As the PDGA volunteer heading the Tiffin operation, making sure the necessary information gets to tournament headquarters in Marion, Mike Barnett said the rounds of this week's world amateur disc golf championships conducted at Hedges-Boyer Park have gone rather smoothly.
Many of the issues have dealt with out-of-bounds shots, he said.
"We have had a couple hiccups," Barnett said Thursday during the third of four days of singles competition at six courses. "When you're dealing with amateurs, they're not always the best with knowing all the rules. Although they travel a big distance a lot of times, they end up learning some lessons, if you will, by learning the hard way.
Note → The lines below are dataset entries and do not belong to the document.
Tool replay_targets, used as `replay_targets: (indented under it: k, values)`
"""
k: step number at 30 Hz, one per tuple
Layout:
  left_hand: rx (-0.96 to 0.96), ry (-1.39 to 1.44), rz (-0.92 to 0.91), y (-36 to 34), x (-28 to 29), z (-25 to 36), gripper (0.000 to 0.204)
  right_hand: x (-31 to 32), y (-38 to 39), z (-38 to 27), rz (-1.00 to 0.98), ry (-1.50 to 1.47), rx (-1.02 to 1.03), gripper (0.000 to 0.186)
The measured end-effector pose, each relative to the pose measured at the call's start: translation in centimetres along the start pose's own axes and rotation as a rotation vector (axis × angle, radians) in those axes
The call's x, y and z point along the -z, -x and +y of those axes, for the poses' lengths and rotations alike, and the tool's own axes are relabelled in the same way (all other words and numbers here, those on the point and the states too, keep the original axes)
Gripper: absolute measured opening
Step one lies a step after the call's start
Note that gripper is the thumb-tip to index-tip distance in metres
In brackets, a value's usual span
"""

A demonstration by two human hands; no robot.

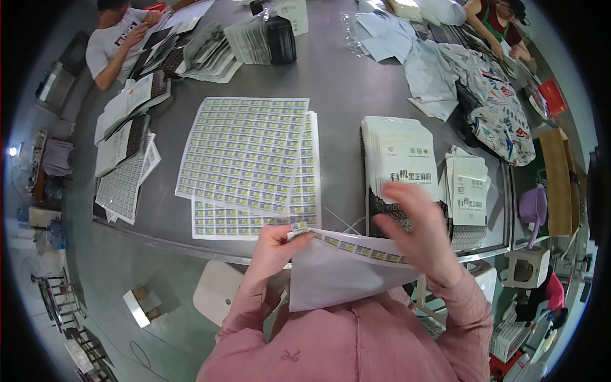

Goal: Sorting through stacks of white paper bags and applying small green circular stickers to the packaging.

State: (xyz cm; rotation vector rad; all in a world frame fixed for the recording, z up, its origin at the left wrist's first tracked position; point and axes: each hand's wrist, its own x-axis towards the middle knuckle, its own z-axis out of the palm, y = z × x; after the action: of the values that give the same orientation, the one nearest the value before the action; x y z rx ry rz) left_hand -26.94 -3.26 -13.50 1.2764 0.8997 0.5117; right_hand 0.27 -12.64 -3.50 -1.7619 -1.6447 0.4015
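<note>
My left hand point(275, 247) pinches the top left corner of a sticker sheet point(350, 275) at the table's front edge. The sheet is mostly bare white backing, with a row of small yellow and purple stickers along its top. My right hand point(417, 226) is blurred, its thumb and fingers apart with nothing seen between them. It hovers over the sheet's right end, in front of a stack of flat white and black pouches point(401, 143). Full sticker sheets point(245, 149) lie overlapping on the table to the left.
A second pouch stack point(468, 191) fans out at the right. Farther back stand more pouches point(254, 41), near a crumpled patterned cloth point(499, 118). Two other people work at the far left and far right. A purple bucket point(532, 207) is beyond the table's right edge; white stools stand below.
</note>
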Motion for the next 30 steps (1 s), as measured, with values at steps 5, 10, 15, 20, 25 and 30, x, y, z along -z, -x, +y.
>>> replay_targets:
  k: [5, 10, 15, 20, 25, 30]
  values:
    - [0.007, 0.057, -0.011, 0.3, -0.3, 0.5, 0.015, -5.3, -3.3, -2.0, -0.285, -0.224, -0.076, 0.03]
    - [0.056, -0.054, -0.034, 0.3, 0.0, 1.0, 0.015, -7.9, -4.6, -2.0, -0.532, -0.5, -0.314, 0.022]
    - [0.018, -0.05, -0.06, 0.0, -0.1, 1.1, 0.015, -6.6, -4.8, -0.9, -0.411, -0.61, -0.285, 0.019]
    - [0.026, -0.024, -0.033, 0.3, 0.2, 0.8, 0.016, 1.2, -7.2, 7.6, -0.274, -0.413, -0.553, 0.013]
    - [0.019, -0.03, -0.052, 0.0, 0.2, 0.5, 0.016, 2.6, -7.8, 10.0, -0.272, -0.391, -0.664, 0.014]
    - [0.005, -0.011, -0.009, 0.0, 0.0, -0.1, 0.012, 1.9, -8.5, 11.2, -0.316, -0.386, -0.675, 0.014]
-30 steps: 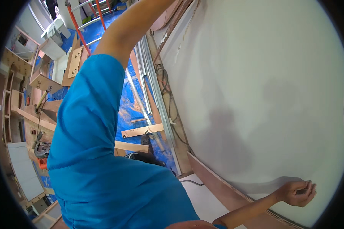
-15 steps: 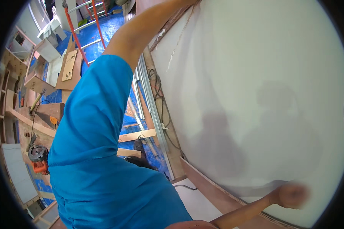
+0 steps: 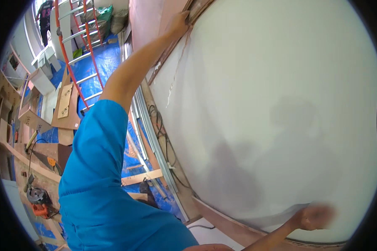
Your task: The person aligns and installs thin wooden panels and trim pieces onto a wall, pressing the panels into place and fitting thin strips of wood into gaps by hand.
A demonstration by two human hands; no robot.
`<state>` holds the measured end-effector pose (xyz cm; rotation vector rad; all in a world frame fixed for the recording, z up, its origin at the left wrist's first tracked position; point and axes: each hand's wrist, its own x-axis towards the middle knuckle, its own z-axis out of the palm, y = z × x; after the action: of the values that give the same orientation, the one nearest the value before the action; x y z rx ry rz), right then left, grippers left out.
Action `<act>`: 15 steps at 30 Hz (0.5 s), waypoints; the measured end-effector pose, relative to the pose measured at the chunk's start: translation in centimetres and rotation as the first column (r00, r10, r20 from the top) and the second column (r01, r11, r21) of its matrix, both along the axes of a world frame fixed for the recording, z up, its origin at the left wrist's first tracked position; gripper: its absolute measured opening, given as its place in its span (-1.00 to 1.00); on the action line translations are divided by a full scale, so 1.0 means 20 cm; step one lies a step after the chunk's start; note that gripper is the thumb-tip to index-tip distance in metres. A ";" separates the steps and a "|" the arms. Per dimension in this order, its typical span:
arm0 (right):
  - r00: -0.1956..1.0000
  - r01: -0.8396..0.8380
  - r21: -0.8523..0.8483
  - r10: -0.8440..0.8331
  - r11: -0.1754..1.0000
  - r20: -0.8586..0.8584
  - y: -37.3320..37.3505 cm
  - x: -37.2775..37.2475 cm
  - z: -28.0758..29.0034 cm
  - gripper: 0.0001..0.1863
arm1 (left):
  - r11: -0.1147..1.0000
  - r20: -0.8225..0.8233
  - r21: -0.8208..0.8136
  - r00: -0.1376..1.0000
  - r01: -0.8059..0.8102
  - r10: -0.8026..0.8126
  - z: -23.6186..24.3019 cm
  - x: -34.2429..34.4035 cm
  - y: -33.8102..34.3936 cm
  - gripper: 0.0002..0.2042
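A large white panel (image 3: 255, 92) fills the right side of the view, with shadows across it and a pale crack-like line near its left edge. My left arm, in a blue sleeve, stretches up and forward. At the panel's upper left, my left hand (image 3: 180, 24) has its fingers closed on the brown wooden edging (image 3: 202, 9). Low on the right, my right hand (image 3: 316, 216) is held close to the panel's white face. Its fingers are smeared by motion; whether it touches the panel or holds anything cannot be made out.
A brown board edge (image 3: 226, 217) runs along the panel's bottom. Metal channels (image 3: 148, 125) and a dark cable (image 3: 159, 121) lie left of it, over blue sheeting (image 3: 113, 62). Farther left are an orange ladder (image 3: 73, 71), wooden boxes (image 3: 33, 121) and an orange-and-black power tool (image 3: 39, 201). Another person (image 3: 45, 19) stands far back.
The view has shifted, bringing my left hand into sight at the wooden edging. Surroundings on the left sit lower in the picture. My right hand stays near the same spot, blurred in both frames.
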<state>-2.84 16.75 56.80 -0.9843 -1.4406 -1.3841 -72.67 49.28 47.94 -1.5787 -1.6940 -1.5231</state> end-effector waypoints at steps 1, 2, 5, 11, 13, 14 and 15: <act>1.000 0.005 -0.012 -0.005 1.000 -0.013 0.01 -0.01 -0.01 -0.85 | 0.999 0.022 -0.037 1.000 -0.015 0.016 0.02 -0.01 -0.03 -0.42; 1.000 0.018 -0.024 -0.019 1.000 -0.016 0.01 -0.03 -0.01 -0.83 | 1.000 0.020 -0.018 1.000 -0.015 0.015 0.01 0.00 -0.05 -0.42; 0.998 0.015 -0.052 -0.018 0.999 -0.054 0.01 -0.02 -0.02 -0.80 | 0.997 0.068 -0.023 0.995 -0.072 0.074 0.00 0.02 -0.05 -0.40; 0.999 0.001 -0.056 -0.003 0.998 -0.040 0.01 -0.02 -0.01 -0.78 | 0.999 0.197 -0.046 0.980 -0.027 0.036 -0.05 -0.02 -0.01 -0.36; 0.999 0.004 -0.056 -0.006 0.998 -0.037 0.00 -0.03 -0.01 -0.78 | 0.998 0.176 -0.033 0.983 -0.048 0.053 -0.06 -0.01 -0.01 -0.35; 0.999 0.007 -0.055 -0.009 0.998 -0.037 0.00 -0.04 -0.01 -0.77 | 0.998 0.178 -0.038 0.983 -0.048 0.054 -0.07 0.00 -0.02 -0.35; 0.999 0.006 -0.059 -0.008 0.998 -0.034 0.00 -0.04 -0.01 -0.77 | 0.997 0.165 -0.025 0.984 -0.066 0.070 -0.07 0.00 -0.02 -0.35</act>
<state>-3.59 16.74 56.66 -1.0469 -1.4609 -1.3300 -72.63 48.86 46.62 -1.4218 -1.8367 -1.6483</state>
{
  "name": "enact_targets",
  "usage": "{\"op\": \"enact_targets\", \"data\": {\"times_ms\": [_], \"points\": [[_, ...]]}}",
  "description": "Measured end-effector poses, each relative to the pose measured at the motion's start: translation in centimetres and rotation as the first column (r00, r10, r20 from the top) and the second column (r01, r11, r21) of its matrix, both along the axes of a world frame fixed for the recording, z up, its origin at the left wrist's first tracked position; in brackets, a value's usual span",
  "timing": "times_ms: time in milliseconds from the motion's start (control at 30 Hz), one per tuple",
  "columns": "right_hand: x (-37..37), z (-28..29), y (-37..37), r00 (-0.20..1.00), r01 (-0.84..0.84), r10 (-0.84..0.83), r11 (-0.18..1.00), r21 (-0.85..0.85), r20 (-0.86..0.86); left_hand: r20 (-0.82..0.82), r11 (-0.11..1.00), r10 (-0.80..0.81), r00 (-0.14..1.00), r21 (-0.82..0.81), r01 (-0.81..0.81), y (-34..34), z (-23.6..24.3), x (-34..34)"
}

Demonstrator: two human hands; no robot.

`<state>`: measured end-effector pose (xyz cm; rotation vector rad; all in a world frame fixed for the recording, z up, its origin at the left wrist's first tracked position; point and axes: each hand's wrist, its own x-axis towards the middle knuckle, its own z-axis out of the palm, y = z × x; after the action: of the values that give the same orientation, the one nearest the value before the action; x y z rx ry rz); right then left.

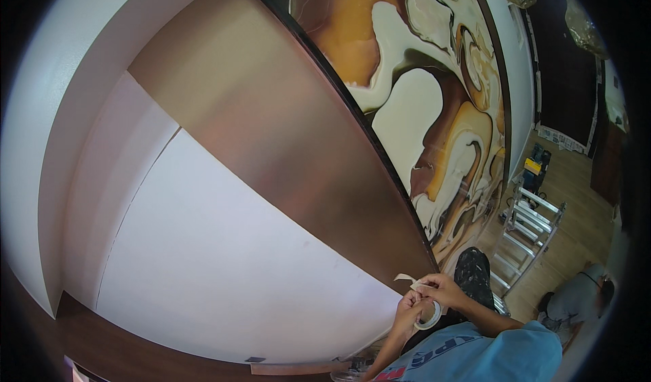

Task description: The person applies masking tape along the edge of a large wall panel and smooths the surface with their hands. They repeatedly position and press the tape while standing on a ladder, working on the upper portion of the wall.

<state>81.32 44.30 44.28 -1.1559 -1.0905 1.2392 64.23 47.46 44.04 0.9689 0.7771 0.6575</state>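
Already, a short strip [404, 277] juts loose beyond the right hand [439, 290], which pinches it; below, the left hand [408, 310] grips the tape roll [427, 325], the strip seemingly not yet torn off.

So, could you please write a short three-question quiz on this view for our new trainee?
1. What are the left hand and right hand handling?

2. True or false: in this picture, the metal stepladder is to the right of both hands.

3. What colour is the camera wearer's T-shirt?
a) green
b) light blue
c) orange

Key:
1. A roll of pale tape, with a loose strip sticking out beyond the fingers.
2. True.
3. b
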Motion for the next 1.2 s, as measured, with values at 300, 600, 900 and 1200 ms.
{"op": "enact_targets", "data": {"times_ms": [300,600,900,1200], "points": [[1.9,-3.3,1.7,0.787,0.57,-0.503,0.814,0.108,-0.358,0.167,0.983,-0.078,0.983,-0.151,0.104,0.5,1.6,-1.4],[10.6,-4.3,0.2,0.667,0.741,-0.745,0.665,-0.093,-0.015,0.207,0.976,0.064,0.976,-0.218,-0.018,2.2,0.3,-6.6],[20.6,-19.2,-3.3,0.456,0.886,-0.8,0.447,-0.119,0.389,0.163,0.953,0.142,0.976,-0.288,-0.091,1.3,-1.4,-8.5],[20.9,-33.4,-12.7,0.331,0.63,-0.943,0.188,-0.753,0.042,0.119,0.945,0.2,0.973,-0.285,-0.159,1.1,-1.9,-9.2]]}}
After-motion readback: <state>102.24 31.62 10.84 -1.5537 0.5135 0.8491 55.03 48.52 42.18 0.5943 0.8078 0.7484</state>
"It's very common with the ams. Outside of that, we've had gorgeous weather, it's been well-received by the communities in which it's taken place. It's hard to beat 500 people coming to town for a big event."
Tournaments like the world amateur championships also help Barnett to drum up a little business for Sun King Disc Sports, the Sarasota, Fla., company he established in 2001 after moving from Chicago.
A year earlier Barnett, now 38 years old, had been working for a sporting goods and collectibles distribution center in the Windy City when a friend asked about supplying his business.
"He was having problems getting a supply of golf discs for his store," Barnett said. "I had heard of it, but I'd never played it or anything. Started looking into it, and after a couple months I started playing, and next thing you know ...
"I realized it was something I enjoyed. I didn't think I could make a living at it, to be honest. It was a hobby. As time went on, I realized there was a bigger and bigger demand."
Essentially, Barnett said, he fell in love with the game. When the time came for him and his wife to move to Florida - he was tired of shoveling snow, he said - he decided to start Sun King.
"It just kind of was a natural thing," he said. "We already had a distribution system in place, and took it from there.
"I started with a box of 50 discs, and now we inventory over 5,000 discs and are one of the more recognized names in the industry. We carry just about everything there is to have. Some of the local shops can get away with a smaller selection. We do a lot of online sales, a lot of traveling and tournaments, so people have a little bit higher expectation of selection."
Some of his travel sales come from locals who happen upon the tournament while it's in town. There's also the tournament players who might be looking to re-fill their bag.
"If there's a strong recreational base - a lot of casual players that don't really play organized events, they just play to have fun - we'll get a lot of those that filter in," Barnett said. "A lot of them have never seen that type of selection.
"Even if there's no water on a course, you can still lose some - in a tree or bush and you can't see it. They're not super-expensive, but you do have to replace them from time to time. It's like a golf ball, that you hit into the water; eventually you have to replace it."
FUN TRIP TO THE STATES: At times in his earlier rounds this week, Daichi Inoue apparently let some jitters get to him. The 13-year-old from Japan came in with the third-highest rating of any player in the tournament (982 - the two higher ratings top 1,000), but was making his first trip to the United States to play.
"He was too nervous, because he does not know English and he did not communicate with other players," said his father, Yasuhito, who translated questions to Daichi. "Now, his play is getting better."
Thursday he threw a 6-under-par 52 from the back tees at Hedges-Boyer Park. The round included an impressive 2 on the downhill, into-the-woods No. 6, when he threaded his drive through and around trees before hitting a 15-foot putt. With one round to play this morning at Hedges-Boyer before Saturday's semifinals he is at -12, six strokes behind Triston Covington (Ariz.) for the top spot in the age 13-under junior division.
Inoue's desire to travel to United States was fueled in part by his ability to unleash straight tee shots with some distance.
"In Japan a course is narrow and short," his father said. "He wanted to play long-distance courses.
When he throws long-distance, he feels more comfortable."
LEADERBOARD: North Carolina's David Wiggins padded his lead in the advanced division Thursday, carding a 9-under 51 at Marion's Sawyer-Ludwig Park and a 10-under 57 at Upper Sandusky's Reservoir Park. The 15-year-old, last year's advanced runner-up and a multi-time world champion in other divisions, is at -44 through five runs. David Nelson (Ill.) remained in second place at -31 after playing three strokes behind Wiggins in both rounds. Trey Williams (N.C.) and Columbus' Aaron Trimmer are tied for third at -25.
Bill Cary (Minneapolis) is at -23 to top the advanced masters division, one better than Larry Cooper (Texas). The advanced grandmasters division has Ray Missey (Va.) at -31, two strokes better than a second-place trio, and Ron Engebretson (Texas) is at -4 to lead the advanced senior grandmasters by a couple strokes.
In women's play, Indiana's Rebecca Frazier (+6) continues to lead her mother, Sandra, by eight strokes with two rounds to play. Besides Covington, other junior leaders include Medina's Richard Wysocki by 10 strokes (-30) in the 19-under division and Finland's Seppo Paju (-25) by a stroke over North Carolina's Andrew Coggin in the 16-under division.